Assignment |
Among the lines below, copy each one in which "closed" appears.
Start of Excerpted data
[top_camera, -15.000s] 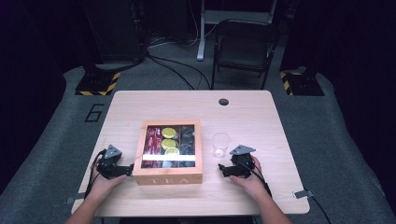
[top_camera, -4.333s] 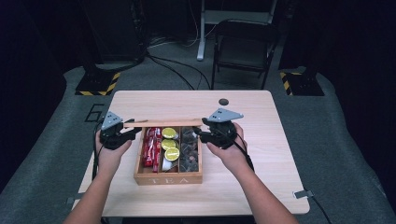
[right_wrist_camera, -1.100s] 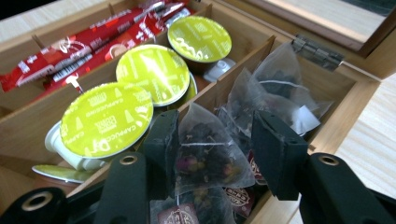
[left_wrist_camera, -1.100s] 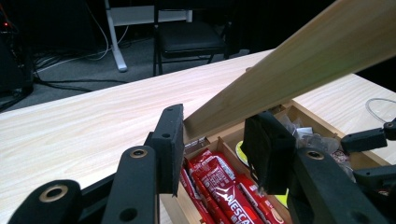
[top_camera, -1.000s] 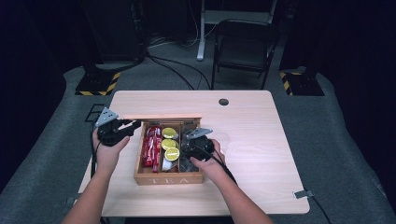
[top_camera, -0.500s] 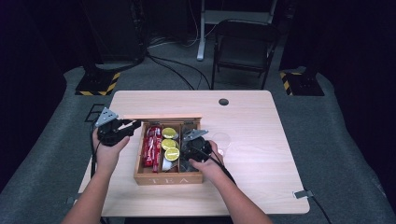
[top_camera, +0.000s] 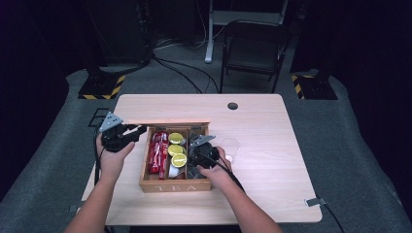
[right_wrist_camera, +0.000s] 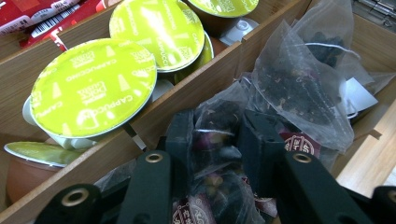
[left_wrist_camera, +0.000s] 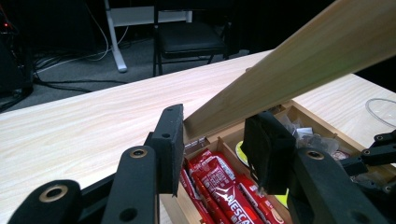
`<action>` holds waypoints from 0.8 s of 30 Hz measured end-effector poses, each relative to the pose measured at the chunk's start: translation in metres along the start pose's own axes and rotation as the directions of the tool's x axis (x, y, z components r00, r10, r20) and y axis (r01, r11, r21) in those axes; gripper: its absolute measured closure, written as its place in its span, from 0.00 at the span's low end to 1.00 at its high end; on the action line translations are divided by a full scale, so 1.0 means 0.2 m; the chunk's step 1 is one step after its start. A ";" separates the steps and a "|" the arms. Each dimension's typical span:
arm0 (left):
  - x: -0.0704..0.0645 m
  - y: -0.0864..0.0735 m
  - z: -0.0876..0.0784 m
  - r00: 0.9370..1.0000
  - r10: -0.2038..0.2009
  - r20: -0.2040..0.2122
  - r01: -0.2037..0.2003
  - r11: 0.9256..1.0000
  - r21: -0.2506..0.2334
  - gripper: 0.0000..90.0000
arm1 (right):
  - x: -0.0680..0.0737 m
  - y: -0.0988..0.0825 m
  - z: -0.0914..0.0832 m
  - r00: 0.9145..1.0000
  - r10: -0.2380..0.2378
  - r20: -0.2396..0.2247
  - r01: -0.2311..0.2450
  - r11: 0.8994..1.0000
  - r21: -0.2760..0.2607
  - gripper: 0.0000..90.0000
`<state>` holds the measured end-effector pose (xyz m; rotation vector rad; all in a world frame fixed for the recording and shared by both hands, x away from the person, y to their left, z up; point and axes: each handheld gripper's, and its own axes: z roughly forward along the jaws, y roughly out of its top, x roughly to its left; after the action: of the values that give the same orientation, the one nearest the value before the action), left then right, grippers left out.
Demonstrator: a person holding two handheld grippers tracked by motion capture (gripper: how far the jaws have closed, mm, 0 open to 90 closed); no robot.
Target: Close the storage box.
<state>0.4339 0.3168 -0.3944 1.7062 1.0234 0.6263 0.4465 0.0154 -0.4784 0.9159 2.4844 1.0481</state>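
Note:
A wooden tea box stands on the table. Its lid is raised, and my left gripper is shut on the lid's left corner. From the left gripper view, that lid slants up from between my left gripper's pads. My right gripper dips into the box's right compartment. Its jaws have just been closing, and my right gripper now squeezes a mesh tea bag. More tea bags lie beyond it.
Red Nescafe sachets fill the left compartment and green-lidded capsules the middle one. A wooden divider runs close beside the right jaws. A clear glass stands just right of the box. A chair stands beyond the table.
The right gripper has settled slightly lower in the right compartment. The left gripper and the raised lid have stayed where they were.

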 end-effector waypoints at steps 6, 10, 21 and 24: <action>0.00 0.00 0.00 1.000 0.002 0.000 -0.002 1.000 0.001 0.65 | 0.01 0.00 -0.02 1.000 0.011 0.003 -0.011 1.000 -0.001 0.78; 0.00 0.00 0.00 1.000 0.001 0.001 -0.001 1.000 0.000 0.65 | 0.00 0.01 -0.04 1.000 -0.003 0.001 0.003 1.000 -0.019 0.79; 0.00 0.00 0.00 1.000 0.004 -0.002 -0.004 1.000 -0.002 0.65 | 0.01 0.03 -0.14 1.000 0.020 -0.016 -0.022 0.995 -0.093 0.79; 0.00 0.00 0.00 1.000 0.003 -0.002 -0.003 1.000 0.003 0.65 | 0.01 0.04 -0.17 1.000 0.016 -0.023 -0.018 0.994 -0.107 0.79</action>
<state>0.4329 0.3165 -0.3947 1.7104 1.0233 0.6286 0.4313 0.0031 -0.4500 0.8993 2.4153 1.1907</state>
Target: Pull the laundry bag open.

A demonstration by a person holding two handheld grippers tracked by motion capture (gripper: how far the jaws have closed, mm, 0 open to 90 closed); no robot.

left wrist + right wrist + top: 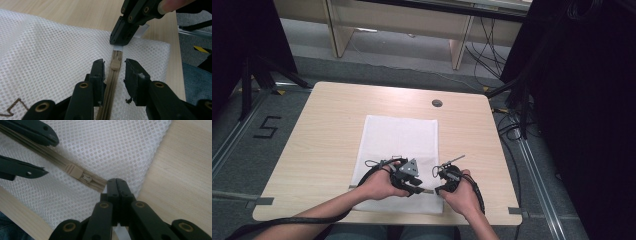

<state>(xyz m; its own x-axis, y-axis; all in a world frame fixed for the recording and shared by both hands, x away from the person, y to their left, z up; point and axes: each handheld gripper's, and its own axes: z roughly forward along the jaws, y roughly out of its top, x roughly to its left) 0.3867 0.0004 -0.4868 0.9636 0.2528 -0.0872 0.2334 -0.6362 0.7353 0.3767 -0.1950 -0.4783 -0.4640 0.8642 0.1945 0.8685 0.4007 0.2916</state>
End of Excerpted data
Problem solution |
Demonstrator: a person holding two handheld grippers tracked by motion capture (gripper: how far the jaws have closed, mm, 0 open to 90 closed); no robot.
A demonstration by a person holding two handheld grippers tracked by motion capture (gripper: how far the jaws have closed, mm, 0 open to 90 closed); no robot.

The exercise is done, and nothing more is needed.